=== Section Start ===
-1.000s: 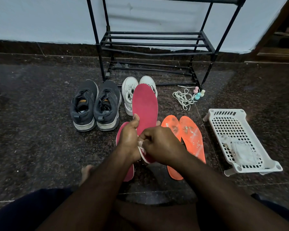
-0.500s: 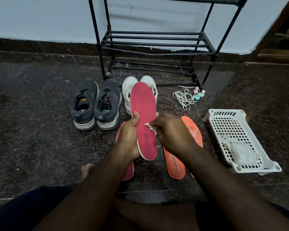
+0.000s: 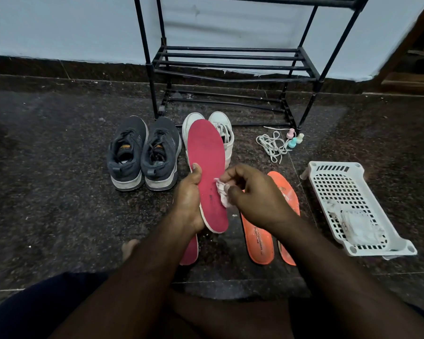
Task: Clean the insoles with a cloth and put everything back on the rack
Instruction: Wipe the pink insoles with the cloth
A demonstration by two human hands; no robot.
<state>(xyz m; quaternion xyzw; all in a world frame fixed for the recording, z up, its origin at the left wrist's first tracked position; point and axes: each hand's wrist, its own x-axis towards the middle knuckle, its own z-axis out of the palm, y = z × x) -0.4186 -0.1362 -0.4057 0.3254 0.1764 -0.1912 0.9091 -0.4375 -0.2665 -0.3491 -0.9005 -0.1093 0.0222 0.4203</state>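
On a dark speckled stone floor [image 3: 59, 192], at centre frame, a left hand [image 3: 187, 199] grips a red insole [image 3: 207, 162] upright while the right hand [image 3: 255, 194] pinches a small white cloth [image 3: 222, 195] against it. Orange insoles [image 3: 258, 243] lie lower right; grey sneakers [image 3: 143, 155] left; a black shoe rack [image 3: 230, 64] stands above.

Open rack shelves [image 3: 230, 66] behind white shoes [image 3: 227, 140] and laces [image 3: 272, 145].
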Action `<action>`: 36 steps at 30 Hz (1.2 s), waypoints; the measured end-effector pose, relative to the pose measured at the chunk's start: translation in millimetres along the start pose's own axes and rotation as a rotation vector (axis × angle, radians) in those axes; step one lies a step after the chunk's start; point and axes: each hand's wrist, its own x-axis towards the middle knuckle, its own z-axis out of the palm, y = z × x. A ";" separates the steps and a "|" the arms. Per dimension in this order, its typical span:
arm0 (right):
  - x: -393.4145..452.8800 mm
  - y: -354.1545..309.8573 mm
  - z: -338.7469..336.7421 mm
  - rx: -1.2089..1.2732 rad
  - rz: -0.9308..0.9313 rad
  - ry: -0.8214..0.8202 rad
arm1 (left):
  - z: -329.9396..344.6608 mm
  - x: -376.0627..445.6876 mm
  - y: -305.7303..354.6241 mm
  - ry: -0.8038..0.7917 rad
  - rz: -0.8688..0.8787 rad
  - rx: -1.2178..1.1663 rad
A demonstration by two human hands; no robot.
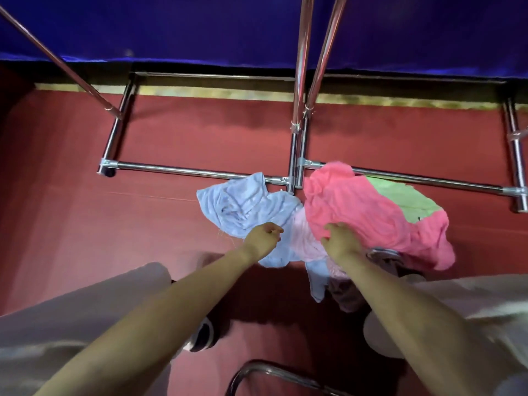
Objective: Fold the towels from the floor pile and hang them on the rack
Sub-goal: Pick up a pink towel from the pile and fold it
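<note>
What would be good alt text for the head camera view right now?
Seen from above, a person's left hand and right hand reach down into a pile of towels on a red floor: a light blue towel, a bright pink towel and a green towel. A metal rack stands just behind the pile.

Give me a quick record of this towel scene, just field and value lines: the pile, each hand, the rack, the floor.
pile: light blue towel, bright pink towel, green towel and pale pink towel, crumpled on the floor
left hand: over the light blue towel, fingers curled; grip unclear
right hand: gripping the bright pink towel's edge
rack: metal, base bars behind the pile, no towel seen hung
floor: red
</note>
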 end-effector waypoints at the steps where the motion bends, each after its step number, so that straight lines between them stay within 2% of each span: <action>1: 5.8 3.0 8.3 -0.021 0.012 -0.007 | 4.2 5.6 -4.8 0.001 -0.022 -0.007; 5: 22.1 11.7 30.3 -0.177 0.016 0.055 | 18.0 23.3 -13.9 0.012 -0.042 -0.019; 7: 26.7 10.6 30.1 -0.151 0.019 0.136 | 21.6 28.9 -9.9 0.011 -0.030 -0.017; 9: 26.1 3.3 20.6 0.064 0.008 0.161 | 23.2 30.5 -2.4 0.009 -0.007 -0.012; 12: 22.8 -11.3 -4.8 0.567 0.029 0.084 | 20.7 29.1 12.0 0.018 0.040 -0.011; 18: 3.1 -42.8 -69.4 0.746 -0.079 0.088 | -3.5 3.4 42.3 0.077 0.102 -0.038; 23: -45.9 -74.4 -132.9 0.810 -0.201 -0.001 | -28.5 -52.7 66.8 0.081 0.166 -0.082; 26: -88.6 -95.7 -162.0 0.816 -0.276 0.109 | -40.7 -97.2 75.1 0.091 0.245 -0.104; 29: -127.6 -106.9 -174.1 0.826 -0.358 0.170 | -50.9 -137.6 73.1 0.164 0.302 -0.192; 32: -174.4 -108.4 -179.6 0.885 -0.448 0.152 | -57.6 -172.0 62.1 0.226 0.374 -0.207; 36: -223.4 -104.5 -178.2 0.987 -0.532 0.100 | -49.1 -209.8 45.5 0.158 0.442 -0.281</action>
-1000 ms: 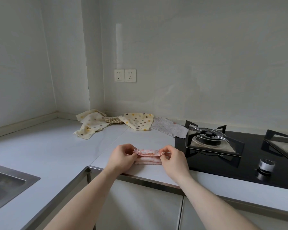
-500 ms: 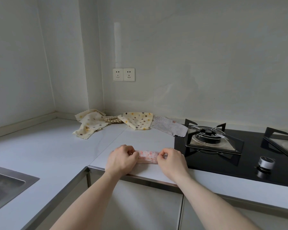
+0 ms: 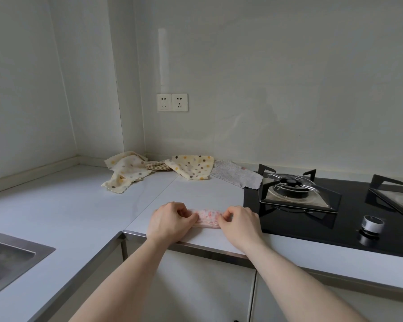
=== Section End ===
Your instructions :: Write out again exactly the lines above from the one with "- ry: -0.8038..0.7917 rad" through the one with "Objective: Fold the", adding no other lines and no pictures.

Solution ::
  - ry: -0.8038..0.7917 rad
  - rz: -0.8688..0.8787 rad
  - rx: -1.2178..1.1663 rad
A demonstration by two human hands; no robot.
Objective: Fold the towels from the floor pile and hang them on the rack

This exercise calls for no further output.